§ What is being asked:
Look through the data below for the line with "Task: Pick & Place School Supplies", and transcribe it exactly together with each line after it up to and including the line with "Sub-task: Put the". Give nothing else.

§ Entries taken from a collection:
_ _ _ _ _

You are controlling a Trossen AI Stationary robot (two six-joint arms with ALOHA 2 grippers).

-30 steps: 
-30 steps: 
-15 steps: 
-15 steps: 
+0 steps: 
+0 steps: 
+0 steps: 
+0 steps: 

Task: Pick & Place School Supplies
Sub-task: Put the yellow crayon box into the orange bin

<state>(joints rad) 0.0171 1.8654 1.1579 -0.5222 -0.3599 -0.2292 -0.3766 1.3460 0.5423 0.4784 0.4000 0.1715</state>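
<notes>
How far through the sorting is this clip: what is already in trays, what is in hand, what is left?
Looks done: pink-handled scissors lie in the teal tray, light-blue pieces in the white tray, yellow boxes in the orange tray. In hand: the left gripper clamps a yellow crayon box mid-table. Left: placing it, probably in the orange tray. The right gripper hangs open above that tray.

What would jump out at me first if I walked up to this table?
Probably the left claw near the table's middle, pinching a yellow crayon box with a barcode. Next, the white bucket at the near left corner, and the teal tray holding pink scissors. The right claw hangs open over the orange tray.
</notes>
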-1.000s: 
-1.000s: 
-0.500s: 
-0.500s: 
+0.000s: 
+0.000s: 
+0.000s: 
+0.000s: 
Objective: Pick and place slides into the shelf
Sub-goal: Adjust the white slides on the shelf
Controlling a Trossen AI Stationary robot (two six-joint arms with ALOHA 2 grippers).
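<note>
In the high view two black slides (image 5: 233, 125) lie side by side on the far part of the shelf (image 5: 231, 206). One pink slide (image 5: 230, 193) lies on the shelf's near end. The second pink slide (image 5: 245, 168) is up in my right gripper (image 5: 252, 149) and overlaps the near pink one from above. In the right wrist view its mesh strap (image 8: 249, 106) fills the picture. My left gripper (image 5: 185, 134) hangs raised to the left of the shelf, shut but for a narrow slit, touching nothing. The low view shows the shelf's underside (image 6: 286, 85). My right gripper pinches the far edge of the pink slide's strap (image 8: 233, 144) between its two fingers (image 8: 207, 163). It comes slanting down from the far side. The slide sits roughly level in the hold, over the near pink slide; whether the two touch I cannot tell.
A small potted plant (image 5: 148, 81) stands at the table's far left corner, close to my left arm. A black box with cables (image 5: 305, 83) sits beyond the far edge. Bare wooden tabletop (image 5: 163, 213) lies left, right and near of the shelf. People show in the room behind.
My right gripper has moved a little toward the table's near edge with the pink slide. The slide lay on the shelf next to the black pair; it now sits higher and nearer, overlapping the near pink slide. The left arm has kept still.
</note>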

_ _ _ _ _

§ Written answer:
Task: Pick & Place School Supplies
Sub-task: Put the yellow crayon box into the orange bin

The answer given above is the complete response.